── MATERIAL PROVIDED

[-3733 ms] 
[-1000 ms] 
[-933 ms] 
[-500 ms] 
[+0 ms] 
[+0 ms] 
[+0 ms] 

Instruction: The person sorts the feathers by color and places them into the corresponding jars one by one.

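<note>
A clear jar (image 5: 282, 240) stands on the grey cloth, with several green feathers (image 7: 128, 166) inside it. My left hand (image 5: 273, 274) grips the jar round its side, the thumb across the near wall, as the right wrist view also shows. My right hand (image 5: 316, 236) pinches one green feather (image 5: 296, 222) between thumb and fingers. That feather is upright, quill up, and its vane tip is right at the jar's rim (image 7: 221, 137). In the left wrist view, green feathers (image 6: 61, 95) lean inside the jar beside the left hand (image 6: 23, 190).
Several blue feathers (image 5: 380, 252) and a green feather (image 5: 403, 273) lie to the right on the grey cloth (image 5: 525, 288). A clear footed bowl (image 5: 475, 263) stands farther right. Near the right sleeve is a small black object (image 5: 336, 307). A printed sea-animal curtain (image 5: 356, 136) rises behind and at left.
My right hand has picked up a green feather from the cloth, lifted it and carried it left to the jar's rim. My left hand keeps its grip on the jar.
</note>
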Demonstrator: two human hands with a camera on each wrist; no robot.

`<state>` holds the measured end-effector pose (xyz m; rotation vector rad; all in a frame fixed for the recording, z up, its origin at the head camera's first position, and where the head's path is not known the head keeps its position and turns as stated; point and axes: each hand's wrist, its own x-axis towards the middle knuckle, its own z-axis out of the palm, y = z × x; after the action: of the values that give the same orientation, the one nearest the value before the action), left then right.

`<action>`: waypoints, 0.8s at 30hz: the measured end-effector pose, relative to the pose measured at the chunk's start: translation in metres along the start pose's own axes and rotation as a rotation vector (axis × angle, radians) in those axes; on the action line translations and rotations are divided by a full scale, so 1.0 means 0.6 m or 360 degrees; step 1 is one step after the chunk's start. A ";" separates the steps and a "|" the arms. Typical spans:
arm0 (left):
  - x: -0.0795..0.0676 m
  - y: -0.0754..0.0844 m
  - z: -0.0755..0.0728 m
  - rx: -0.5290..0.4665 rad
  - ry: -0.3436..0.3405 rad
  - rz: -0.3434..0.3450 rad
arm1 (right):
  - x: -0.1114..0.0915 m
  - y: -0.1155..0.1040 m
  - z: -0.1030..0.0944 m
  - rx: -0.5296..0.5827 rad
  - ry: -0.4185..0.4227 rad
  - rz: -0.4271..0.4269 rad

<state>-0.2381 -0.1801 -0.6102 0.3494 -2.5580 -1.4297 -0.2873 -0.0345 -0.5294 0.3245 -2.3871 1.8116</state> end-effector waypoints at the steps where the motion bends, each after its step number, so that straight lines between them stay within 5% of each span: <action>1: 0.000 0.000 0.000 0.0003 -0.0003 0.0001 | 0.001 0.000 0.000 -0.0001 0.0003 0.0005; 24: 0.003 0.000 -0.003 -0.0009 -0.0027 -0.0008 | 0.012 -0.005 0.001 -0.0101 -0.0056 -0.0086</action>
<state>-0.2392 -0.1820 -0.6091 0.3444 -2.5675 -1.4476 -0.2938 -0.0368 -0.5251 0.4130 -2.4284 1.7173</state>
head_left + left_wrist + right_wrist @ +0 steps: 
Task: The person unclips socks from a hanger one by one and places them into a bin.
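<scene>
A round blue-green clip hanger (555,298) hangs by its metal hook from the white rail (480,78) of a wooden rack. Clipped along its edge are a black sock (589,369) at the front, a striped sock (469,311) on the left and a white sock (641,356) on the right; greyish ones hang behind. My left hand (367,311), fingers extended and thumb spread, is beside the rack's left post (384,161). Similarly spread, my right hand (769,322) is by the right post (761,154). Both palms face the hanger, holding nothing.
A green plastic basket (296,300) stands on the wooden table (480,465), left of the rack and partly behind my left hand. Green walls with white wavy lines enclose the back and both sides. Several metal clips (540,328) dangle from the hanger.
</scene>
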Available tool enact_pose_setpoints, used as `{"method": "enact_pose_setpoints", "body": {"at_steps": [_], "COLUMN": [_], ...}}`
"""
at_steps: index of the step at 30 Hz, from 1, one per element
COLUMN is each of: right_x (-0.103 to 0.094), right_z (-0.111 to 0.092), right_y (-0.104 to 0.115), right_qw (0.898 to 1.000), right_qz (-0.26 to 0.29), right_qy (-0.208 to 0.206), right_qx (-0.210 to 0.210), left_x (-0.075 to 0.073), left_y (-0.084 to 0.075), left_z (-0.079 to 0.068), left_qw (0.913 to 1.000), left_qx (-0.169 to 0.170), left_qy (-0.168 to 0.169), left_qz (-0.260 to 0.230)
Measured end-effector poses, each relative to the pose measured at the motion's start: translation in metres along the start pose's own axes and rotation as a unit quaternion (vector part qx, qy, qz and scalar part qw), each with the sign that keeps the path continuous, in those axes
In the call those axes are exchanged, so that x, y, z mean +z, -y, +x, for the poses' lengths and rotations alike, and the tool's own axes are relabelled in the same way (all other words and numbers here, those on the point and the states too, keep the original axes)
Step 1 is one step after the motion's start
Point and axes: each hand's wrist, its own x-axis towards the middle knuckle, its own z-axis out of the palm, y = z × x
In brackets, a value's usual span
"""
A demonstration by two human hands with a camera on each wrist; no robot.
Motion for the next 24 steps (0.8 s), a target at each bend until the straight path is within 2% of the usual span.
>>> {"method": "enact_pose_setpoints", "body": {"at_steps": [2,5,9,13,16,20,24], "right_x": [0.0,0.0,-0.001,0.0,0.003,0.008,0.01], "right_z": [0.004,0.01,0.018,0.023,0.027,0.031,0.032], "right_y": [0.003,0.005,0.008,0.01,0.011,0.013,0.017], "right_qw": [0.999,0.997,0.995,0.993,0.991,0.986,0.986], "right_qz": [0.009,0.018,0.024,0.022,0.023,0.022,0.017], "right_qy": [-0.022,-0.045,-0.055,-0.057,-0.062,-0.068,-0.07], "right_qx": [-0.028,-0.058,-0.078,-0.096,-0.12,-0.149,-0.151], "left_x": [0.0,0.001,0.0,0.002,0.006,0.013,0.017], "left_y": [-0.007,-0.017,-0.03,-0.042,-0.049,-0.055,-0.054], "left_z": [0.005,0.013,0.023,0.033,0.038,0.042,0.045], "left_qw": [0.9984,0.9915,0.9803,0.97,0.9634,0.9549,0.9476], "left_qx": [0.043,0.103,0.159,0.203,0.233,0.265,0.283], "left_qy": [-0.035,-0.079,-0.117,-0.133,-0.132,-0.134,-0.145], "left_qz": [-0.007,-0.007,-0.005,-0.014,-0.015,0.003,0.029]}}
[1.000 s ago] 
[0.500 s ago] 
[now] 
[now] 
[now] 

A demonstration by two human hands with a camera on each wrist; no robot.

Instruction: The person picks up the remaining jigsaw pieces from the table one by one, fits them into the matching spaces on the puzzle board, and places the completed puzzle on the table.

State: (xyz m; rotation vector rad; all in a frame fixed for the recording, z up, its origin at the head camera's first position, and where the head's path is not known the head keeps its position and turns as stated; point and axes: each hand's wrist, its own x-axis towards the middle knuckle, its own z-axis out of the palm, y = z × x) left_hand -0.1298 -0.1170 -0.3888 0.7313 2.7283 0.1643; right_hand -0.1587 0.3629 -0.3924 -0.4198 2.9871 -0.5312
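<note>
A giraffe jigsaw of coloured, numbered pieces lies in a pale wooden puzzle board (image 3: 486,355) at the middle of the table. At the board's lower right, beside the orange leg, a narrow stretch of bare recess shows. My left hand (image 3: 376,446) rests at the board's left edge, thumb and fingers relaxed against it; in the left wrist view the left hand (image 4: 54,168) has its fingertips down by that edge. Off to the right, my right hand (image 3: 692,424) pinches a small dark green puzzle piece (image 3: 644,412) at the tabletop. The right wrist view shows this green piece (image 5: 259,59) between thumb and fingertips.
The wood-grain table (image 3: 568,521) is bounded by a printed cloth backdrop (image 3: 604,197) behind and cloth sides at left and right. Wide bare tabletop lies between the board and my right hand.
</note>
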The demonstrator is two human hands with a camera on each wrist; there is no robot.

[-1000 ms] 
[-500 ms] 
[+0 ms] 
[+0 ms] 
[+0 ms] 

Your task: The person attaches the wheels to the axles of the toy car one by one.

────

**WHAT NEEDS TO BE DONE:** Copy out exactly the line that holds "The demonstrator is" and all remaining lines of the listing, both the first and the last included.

**RESULT FOR THIS EXERCISE:**
The demonstrator is two human hands with a camera on each wrist; there is no robot.

[-1000 ms] 
[-500 ms] 
[+0 ms] 
[+0 ms] 
[+0 ms] 

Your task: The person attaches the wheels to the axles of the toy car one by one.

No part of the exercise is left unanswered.